[SOURCE DATA Boundary: Start]
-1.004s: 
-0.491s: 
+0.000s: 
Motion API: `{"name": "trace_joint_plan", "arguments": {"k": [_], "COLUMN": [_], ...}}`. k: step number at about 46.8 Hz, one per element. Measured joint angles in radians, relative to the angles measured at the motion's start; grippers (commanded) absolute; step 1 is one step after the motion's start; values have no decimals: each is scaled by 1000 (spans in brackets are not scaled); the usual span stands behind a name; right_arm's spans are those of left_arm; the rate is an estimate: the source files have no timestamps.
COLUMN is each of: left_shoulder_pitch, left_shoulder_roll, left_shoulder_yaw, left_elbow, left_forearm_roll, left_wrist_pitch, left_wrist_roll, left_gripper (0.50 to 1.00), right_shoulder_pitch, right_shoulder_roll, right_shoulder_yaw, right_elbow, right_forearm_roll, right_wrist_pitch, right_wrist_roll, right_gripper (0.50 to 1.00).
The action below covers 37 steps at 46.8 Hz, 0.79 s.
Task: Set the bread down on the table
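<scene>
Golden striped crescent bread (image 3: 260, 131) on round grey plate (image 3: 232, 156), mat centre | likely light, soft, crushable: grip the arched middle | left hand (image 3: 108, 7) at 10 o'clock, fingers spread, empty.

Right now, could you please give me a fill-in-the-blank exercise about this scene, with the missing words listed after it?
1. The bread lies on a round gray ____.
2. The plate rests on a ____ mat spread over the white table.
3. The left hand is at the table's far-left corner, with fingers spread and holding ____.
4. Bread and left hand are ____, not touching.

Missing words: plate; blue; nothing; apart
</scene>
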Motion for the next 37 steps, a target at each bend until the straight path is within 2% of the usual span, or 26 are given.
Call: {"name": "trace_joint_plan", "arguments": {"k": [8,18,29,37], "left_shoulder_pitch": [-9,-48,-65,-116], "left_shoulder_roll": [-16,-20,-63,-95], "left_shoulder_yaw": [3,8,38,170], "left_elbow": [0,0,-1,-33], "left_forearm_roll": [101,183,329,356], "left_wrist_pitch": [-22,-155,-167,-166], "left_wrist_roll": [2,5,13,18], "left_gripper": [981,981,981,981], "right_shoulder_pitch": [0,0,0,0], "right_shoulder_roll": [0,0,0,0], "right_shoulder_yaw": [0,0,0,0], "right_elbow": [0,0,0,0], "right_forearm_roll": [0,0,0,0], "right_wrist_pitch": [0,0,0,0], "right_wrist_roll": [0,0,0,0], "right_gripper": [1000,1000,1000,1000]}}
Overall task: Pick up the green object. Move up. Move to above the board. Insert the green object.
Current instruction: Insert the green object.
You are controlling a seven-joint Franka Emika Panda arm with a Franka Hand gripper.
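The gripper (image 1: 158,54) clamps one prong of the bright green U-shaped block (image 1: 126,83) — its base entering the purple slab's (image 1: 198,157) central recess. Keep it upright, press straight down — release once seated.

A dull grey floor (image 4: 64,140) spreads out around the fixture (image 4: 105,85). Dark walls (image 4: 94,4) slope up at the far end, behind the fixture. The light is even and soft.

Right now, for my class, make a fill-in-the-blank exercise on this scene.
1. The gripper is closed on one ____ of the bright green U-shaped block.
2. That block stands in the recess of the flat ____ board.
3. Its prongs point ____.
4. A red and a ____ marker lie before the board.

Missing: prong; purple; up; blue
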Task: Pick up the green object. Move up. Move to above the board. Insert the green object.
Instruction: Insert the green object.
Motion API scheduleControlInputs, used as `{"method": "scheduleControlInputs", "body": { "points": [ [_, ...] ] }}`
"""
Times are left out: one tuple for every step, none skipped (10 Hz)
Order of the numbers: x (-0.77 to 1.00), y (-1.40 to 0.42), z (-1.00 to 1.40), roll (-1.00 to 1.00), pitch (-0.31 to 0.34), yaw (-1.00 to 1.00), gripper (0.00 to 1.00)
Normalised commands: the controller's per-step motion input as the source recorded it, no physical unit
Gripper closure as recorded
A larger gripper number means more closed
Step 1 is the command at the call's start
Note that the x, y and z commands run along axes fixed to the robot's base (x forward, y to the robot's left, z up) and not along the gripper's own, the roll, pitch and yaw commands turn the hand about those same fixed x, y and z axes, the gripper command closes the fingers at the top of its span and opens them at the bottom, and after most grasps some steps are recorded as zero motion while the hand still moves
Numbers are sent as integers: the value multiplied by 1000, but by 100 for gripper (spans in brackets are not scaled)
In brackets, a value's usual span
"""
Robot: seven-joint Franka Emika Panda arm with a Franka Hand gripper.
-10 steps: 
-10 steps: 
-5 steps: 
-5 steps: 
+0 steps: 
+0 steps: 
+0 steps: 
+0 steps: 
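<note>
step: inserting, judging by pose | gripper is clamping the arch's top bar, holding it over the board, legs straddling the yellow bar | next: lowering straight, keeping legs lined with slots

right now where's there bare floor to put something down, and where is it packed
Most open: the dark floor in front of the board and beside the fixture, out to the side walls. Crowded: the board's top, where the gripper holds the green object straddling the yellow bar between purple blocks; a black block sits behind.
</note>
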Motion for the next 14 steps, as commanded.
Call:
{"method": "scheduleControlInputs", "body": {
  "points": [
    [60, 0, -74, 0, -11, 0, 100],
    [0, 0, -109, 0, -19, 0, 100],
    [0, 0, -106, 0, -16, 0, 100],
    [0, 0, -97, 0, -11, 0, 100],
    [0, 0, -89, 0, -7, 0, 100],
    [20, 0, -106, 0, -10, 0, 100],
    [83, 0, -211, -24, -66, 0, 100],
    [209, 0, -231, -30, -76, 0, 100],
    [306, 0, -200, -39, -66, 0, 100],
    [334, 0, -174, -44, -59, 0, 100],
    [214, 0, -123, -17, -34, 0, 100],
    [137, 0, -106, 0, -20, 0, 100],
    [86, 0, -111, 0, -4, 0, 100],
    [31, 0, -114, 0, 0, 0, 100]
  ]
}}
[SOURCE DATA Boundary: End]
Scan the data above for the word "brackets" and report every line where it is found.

**SOLUTION BELOW**:
Motion API: `{"name": "trace_joint_plan", "arguments": {"k": [_], "COLUMN": [_], ...}}`. k: step number at about 46.8 Hz, one per element. Measured joint angles in radians, relative to the angles measured at the motion's start; grippers (commanded) absolute; step 1 is one step after the motion's start; values have no decimals: each is scaled by 1000 (spans in brackets are not scaled); the usual span stands behind a name; right_arm's spans are those of left_arm; the rate is an estimate: the source files have no timestamps.
Numbers are sent as integers: the value multiplied by 1000, but by 100 for gripper (spans in brackets are not scaled)
In brackets, a value's usual span

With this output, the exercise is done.